Пень и скульптура исчезли. На песке не осталось даже прогалины.
— Атлантика. Воронка возникла над вершиной горы Атлантис[26]. Как-то раз в эту воронку закрутило корабль. Наши предшественники бурно экспериментировали. Согласно местной легенде появление «Потерянного города» — результат первого опыта пионеров Омеги.
— Толку от всевозможных опытов было немного. Зато потрясений на Земле и в космосе не счесть. Мы взяли на вооружение несколько открытий бессмысленных. Пень, мать-земля. Новички удивляются. Если это можно назвать удивлением, — он грустно помолчал, внезапная усталость деформировала его крепко сбитую фигуру. — Заклинаю Вас, если хотите вернуться на нашу цветущую планету, не выдумывайте ничего. Существуйте памятью и наблюдением. Не думайте ни о чем. Вам понравится.
Куда мы прячем болезненные воспоминания?
Мне казалось, из меня безжалостно вырубают часть МЕНЯ. Это не было ужасом, болью, спазмом. Это было все сразу. Цепкие руки схватили меня за мозг, ковырялись в желудке, плели узелки из кишок, вырывали простату.
Глаза лезли из орбит, руки — ноги сотрясали конвульсии, желудок выворачивало наизнанку.
Кровь хлынула из носа. Не переставая выть и кататься по полу, я схватился за десну, стал раскачивать клык. Но поселившуюся внутри боль невозможно заглушить. Даже если бы отгрыз себе язык, я бы этого не почувствовал.
В двух шагах от меня на узорчатом паркете темнели ставни огромного двустворчатого окна. Рама — модного стального цвета. За стеклами белизна воздуха, окруженного небом. Такого неба не могло быть на первом этаже, куда было прорублено внезапно материализовавшееся окно.

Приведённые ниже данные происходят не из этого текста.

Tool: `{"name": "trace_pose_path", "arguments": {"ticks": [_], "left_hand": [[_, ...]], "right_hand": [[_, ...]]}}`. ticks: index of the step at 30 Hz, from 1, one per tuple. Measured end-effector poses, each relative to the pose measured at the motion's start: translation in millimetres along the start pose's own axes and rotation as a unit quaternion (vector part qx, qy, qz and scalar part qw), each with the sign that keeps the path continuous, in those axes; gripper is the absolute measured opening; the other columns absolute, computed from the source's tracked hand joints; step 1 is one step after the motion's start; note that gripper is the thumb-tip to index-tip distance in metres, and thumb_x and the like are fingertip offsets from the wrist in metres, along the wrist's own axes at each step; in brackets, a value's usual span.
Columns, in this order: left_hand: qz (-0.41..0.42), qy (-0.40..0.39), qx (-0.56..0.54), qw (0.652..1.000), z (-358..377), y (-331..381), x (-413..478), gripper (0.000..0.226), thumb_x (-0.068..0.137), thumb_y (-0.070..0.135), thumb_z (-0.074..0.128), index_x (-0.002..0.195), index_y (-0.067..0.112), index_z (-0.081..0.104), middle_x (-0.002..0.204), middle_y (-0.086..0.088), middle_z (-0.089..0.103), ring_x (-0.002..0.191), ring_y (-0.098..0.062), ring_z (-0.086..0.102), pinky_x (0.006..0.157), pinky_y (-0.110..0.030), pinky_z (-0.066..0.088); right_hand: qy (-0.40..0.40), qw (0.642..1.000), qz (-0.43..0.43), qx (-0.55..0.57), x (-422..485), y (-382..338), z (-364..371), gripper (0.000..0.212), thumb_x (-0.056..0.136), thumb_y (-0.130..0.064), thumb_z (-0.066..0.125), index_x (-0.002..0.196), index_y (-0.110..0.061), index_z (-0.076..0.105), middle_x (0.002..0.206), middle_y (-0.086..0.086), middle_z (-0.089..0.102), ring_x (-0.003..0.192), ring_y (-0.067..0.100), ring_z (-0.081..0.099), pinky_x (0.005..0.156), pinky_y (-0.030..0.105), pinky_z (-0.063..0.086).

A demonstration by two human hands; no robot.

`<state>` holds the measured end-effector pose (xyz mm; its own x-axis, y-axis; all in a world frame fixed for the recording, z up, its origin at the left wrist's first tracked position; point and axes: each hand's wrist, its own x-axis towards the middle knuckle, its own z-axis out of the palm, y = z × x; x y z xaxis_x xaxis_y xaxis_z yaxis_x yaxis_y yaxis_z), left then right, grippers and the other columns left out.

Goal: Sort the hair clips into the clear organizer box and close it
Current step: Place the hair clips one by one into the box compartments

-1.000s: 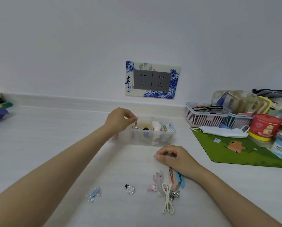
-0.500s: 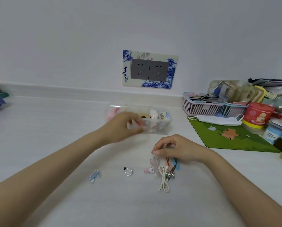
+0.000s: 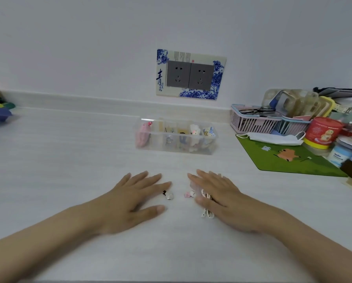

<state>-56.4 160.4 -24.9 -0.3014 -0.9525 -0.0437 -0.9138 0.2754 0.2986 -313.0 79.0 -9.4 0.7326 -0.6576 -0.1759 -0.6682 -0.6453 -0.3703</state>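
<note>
Both hands lie flat and empty: left hand (image 3: 130, 203) near a clip (image 3: 169, 195), right hand (image 3: 218, 199) covering others. Better pinch singly, then carry to the far box (image 3: 176, 137).

Organizer box (image 3: 176, 137) on the worktop (image 3: 69, 160), before the wall socket (image 3: 190, 75), clips in its compartments. Nearer the viewer, left hand (image 3: 130, 199) and right hand (image 3: 218, 198) lie flat, side by side. Two small clips (image 3: 169, 195) (image 3: 189, 194) lie between them; further clips (image 3: 206, 214) sit under the right hand. Mat (image 3: 285, 158), face mask (image 3: 273, 138) and baskets (image 3: 254, 121) lie right of the box.
</note>
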Motion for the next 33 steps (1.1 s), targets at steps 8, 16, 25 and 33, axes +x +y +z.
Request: {"name": "trace_pose_path", "arguments": {"ticks": [8, 16, 25, 33], "left_hand": [[-0.044, 0.062, -0.013, 0.997, -1.2, -7.1, 61.1, 0.073, 0.084, 0.067, 0.023, 0.146, 0.028, 0.019, 0.157, 0.002, 0.015, 0.144, -0.016, 0.01, 0.116, -0.031, 0.006], [0.007, 0.15, -0.145, 0.978, -20.8, -27.0, 45.0, 0.018, 0.075, 0.045, 0.068, 0.089, 0.034, 0.07, 0.095, 0.015, 0.067, 0.094, -0.005, 0.059, 0.085, -0.033, 0.049], [-0.047, 0.286, -0.391, 0.874, -34.2, -8.6, 48.3, 0.017, 0.074, 0.03, 0.075, 0.085, 0.019, 0.067, 0.075, 0.002, 0.076, 0.075, -0.008, 0.066, 0.072, -0.018, 0.046], [-0.083, 0.21, -0.483, 0.846, -41.3, -15.2, 42.9, 0.042, 0.069, 0.036, 0.073, 0.104, 0.018, 0.059, 0.086, -0.005, 0.076, 0.078, -0.007, 0.067, 0.077, -0.023, 0.045]], "right_hand": [[0.067, 0.997, -0.03, -0.002, 38.1, -13.1, 11.7, 0.05, 0.099, -0.046, 0.019, 0.146, -0.043, 0.002, 0.159, -0.014, 0.003, 0.146, 0.004, -0.005, 0.119, 0.03, -0.004], [0.172, 0.973, -0.034, 0.153, 53.1, -12.0, 4.8, 0.044, 0.093, -0.052, 0.037, 0.135, -0.041, 0.039, 0.151, -0.017, 0.027, 0.142, 0.006, 0.018, 0.118, 0.037, 0.018], [0.254, 0.919, -0.114, 0.278, 65.9, -35.5, -12.0, 0.026, 0.082, -0.025, 0.07, 0.106, -0.029, 0.063, 0.104, -0.015, 0.066, 0.102, -0.003, 0.059, 0.086, 0.008, 0.042], [0.286, 0.893, -0.125, 0.325, 84.7, -53.1, -15.0, 0.014, 0.077, -0.015, 0.075, 0.091, -0.019, 0.071, 0.087, -0.002, 0.069, 0.074, 0.002, 0.06, 0.071, 0.019, 0.048]]}}
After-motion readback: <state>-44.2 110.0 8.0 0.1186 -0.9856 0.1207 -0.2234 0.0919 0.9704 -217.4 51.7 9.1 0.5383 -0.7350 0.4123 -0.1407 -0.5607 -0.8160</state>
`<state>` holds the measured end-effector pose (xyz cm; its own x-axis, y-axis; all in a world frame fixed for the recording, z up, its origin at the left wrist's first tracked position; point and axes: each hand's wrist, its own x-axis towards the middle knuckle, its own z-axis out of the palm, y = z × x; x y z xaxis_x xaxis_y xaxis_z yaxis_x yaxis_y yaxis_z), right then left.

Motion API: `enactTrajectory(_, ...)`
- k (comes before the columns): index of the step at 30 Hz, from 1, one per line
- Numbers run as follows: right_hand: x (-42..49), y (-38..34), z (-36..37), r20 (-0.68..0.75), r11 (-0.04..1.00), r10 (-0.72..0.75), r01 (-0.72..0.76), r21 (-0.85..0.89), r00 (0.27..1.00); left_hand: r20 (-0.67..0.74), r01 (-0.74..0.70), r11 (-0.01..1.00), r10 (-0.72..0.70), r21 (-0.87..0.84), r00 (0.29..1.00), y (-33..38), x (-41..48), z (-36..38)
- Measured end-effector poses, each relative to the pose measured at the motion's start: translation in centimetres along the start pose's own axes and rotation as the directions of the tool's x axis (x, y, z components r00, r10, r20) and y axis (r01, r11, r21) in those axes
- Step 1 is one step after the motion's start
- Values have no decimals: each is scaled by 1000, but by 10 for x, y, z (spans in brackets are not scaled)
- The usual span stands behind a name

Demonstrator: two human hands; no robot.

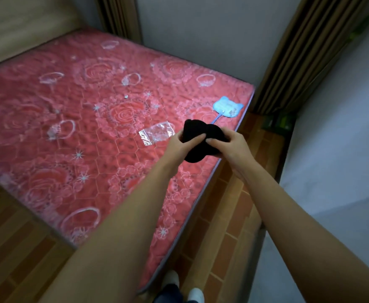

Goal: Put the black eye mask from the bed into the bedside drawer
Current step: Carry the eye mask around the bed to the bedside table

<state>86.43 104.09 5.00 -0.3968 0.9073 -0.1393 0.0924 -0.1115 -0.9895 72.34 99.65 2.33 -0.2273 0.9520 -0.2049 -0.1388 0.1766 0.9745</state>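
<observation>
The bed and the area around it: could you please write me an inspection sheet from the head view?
Surface: red quilted mattress with white rose pattern, bare of bedding.
Job's things: soft black fabric eye mask, lifted above the mattress's right edge; no drawer seen.
Clutter: clear plastic bag; pale blue cat-shaped tag on a string.
Grips: left hand and right hand both shut on the mask.
Cables: nothing seen.
Surroundings: brown curtains, brick-pattern floor, grey wall.
</observation>
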Motion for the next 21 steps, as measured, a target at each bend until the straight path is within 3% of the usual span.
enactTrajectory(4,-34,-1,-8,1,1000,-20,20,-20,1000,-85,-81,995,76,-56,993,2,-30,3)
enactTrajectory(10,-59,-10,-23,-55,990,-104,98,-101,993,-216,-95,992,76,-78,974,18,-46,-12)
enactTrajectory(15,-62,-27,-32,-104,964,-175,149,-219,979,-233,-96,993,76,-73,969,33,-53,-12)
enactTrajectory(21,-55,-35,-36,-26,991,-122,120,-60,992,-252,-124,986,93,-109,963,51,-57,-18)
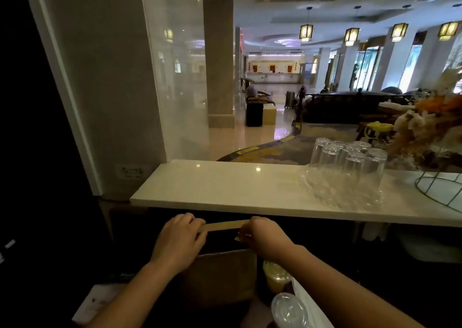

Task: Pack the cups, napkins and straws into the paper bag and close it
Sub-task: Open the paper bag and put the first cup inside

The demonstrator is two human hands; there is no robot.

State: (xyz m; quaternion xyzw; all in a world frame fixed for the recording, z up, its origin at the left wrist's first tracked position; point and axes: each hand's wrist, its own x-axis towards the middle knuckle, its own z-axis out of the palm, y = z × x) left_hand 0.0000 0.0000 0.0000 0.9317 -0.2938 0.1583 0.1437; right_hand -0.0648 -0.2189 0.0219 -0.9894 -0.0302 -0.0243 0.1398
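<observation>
A brown paper bag [220, 277] stands upright on the dark lower counter below the marble shelf. Its far top edge [225, 225] shows as a tan strip between my hands. My left hand [178, 240] grips that edge at the left end, and my right hand [262, 237] pinches it at the right end. The bag's mouth between them looks dark; its contents are hidden. To the bag's right stands a lidded plastic cup of yellowish drink [275, 276]. A second cup with a clear lid [290, 311] sits nearer me. White paper [312, 305] lies under my right forearm.
The marble shelf [212, 190] overhangs just beyond the bag. On its right end are several upturned glasses in a clear tray [347, 172], a wire stand [440, 192] and dried flowers [430, 125]. A wall and glass panel close the left side. A white board [95, 302] lies at lower left.
</observation>
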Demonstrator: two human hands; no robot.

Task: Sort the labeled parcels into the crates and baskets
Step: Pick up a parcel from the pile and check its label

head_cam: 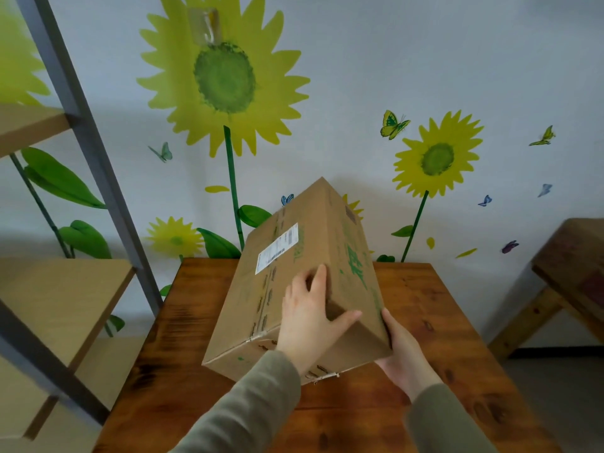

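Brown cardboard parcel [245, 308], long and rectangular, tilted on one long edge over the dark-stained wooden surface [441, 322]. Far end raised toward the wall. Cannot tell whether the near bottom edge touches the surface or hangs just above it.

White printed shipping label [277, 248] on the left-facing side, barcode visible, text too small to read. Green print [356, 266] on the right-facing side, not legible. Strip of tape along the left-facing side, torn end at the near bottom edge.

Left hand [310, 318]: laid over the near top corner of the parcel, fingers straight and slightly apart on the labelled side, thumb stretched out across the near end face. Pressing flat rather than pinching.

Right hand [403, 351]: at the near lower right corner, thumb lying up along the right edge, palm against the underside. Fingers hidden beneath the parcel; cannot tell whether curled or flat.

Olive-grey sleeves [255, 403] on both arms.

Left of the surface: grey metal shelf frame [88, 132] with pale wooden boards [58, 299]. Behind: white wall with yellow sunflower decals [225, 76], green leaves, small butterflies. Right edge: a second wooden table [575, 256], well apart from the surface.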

Когда я отчетливо сообразил — очередного спазма не выдержу, на меня навалилась память, ранее укрывающаяся внутри. Изощренная обострившаяся проницательность отчетливо подытожила — нужно повторно перенести всю тяжесть рождения, все разочарования и надежды, чтобы уйти, выползти, вытечь куда — нибудь с этого затертого ковра, из этого измученного тела.
Память резала как скальпель. Горькие ошибки, неудачи и разочарования. Одновременно я понимал — бритвенных льдинок прозрения не было бы, воспоминания не оказались бы столь болезненными, если я раньше, на Лемуре, не вошел бы в зону Омега. Сейчас я бы просто видел и собирал себя, а не персонажа по фамилии Покрышкин. Я резался бы об острые края своей, а не его жизни, испытывая удушающий стыд за него, за себя, после себя и вместо. Стыд вместо себя, да!
Значит, тогда я прошел! где-то по ту сторону ВСЕГО меня ждет более удачливый двойник, не знавший исчезновения Лемура, не проштампованный безжалостной памятью о своей нескладной судьбе, отчаянно не поборовшийся за Ляпу и ее песок…
За повторный вход требуется заплатить сполна. Цена сегодня — моя жизнь, которая аврально покидала неблагополучное тело. Я закончусь через несколько секунд, когда заползу в эту дверь — окно. Отползти в иную безопасную зону («мама!») не было сил.
Я до крови прикусил язык и совершил кособокий нырок в окно на паркете.
Осколки стекла драли кожу. Кровь выбрызгивала — я почувствовал, как лопнул зрачок, глаз вытекал на щеку. Возможности зрения не осталось. Темнота, страх, утратив еще одну грань осязания, затопил сознание. Теплый воздух подхватил меня, и я летел, летел вниз, нисколечко не сомневаясь — это смерть!